**What the task requires**: Exact copies of all the entries are required.

**Given data**:

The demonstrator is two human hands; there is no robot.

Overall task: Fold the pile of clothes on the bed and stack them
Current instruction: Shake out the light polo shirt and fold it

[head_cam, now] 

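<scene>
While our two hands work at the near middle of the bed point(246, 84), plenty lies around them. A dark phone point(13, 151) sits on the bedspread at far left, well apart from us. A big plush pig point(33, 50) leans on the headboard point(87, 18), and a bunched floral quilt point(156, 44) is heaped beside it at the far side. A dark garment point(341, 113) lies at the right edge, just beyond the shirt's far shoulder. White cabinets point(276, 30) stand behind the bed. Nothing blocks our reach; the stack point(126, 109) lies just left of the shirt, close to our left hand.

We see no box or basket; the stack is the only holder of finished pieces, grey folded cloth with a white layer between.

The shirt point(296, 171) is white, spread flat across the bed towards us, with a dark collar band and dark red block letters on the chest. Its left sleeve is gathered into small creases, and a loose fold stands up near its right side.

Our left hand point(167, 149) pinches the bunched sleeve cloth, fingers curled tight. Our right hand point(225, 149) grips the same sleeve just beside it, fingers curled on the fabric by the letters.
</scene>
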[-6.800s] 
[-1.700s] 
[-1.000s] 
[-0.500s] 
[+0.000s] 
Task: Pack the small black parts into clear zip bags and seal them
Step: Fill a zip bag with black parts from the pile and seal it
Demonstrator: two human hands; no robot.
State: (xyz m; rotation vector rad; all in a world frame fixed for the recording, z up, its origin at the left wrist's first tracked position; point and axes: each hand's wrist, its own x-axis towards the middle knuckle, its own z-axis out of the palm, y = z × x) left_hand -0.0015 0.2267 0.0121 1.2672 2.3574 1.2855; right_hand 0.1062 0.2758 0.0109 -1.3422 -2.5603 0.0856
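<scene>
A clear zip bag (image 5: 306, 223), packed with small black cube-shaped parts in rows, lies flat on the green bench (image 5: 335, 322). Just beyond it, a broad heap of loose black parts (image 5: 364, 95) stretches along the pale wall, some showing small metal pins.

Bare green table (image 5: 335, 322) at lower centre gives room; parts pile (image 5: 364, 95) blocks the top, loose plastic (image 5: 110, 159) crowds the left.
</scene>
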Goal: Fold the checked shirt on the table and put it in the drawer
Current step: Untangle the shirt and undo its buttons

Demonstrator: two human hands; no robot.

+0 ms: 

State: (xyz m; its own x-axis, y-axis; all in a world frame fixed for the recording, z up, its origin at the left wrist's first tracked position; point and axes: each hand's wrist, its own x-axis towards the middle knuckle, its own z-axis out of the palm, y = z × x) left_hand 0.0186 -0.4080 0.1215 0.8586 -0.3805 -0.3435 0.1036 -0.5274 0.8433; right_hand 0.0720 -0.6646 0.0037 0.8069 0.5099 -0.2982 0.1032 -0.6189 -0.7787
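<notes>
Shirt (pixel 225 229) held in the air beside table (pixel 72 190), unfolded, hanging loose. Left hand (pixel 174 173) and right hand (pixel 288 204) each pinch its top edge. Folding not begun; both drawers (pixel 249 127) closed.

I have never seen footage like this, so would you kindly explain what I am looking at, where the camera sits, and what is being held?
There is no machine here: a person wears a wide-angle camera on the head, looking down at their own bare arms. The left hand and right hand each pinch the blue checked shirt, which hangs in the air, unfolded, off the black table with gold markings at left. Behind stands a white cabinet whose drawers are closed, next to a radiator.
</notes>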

**Output of the exercise**:
The demonstrator is two human hands; there is no robot.

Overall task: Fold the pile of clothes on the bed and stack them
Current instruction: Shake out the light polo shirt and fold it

[head_cam, now] 

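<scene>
While our two hands work at the near middle of the bed point(246, 84), plenty lies around them. A dark phone point(13, 151) sits on the bedspread at far left, well apart from us. A big plush pig point(33, 50) leans on the headboard point(87, 18), and a bunched floral quilt point(156, 44) is heaped beside it at the far side. A dark garment point(341, 113) lies at the right edge, just beyond the shirt's far shoulder. White cabinets point(276, 30) stand behind the bed. Nothing blocks our reach; the stack point(126, 109) lies just left of the shirt, close to our left hand.

We see no box or basket; the stack is the only holder of finished pieces, grey folded cloth with a white layer between.

The shirt point(296, 171) is white, spread flat across the bed towards us, with a dark collar band and dark red block letters on the chest. Its left sleeve is gathered into small creases, and a loose fold stands up near its right side.

Our left hand point(167, 149) pinches the bunched sleeve cloth, fingers curled tight. Our right hand point(225, 149) grips the same sleeve just beside it, fingers curled on the fabric by the letters.
</scene>
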[-6.800s] 
[-1.700s] 
[-1.000s] 
[-0.500s] 
[+0.000s] 
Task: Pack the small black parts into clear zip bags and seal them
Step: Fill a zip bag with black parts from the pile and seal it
Demonstrator: two human hands; no robot.
State: (xyz m; rotation vector rad; all in a world frame fixed for the recording, z up, its origin at the left wrist's first tracked position; point and axes: each hand's wrist, its own x-axis towards the middle knuckle, its own z-axis out of the palm, y = z × x) left_hand -0.0015 0.2267 0.0121 1.2672 2.3574 1.2855; right_hand 0.1062 0.2758 0.0109 -1.3422 -2.5603 0.0856
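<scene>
A clear zip bag (image 5: 306, 223), packed with small black cube-shaped parts in rows, lies flat on the green bench (image 5: 335, 322). Just beyond it, a broad heap of loose black parts (image 5: 364, 95) stretches along the pale wall, some showing small metal pins.

Bare green table (image 5: 335, 322) at lower centre gives room; parts pile (image 5: 364, 95) blocks the top, loose plastic (image 5: 110, 159) crowds the left.
</scene>
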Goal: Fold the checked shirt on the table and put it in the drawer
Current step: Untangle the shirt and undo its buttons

Demonstrator: two human hands; no robot.

+0 ms: 

State: (xyz m; its own x-axis, y-axis; all in a world frame fixed for the recording, z up, its origin at the left wrist's first tracked position; point and axes: each hand's wrist, its own x-axis towards the middle knuckle, its own z-axis out of the palm, y = z × x) left_hand 0.0186 -0.4080 0.1215 0.8586 -0.3805 -0.3435 0.1036 -0.5274 0.8433; right_hand 0.0720 -0.6646 0.0037 0.8069 0.5099 -0.2982 0.1032 -0.6189 -0.7787
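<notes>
Shirt (pixel 225 229) held in the air beside table (pixel 72 190), unfolded, hanging loose. Left hand (pixel 174 173) and right hand (pixel 288 204) each pinch its top edge. Folding not begun; both drawers (pixel 249 127) closed.

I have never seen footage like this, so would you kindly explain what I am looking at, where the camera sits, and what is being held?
There is no machine here: a person wears a wide-angle camera on the head, looking down at their own bare arms. The left hand and right hand each pinch the blue checked shirt, which hangs in the air, unfolded, off the black table with gold markings at left. Behind stands a white cabinet whose drawers are closed, next to a radiator.
</notes>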

This answer has been written out in full.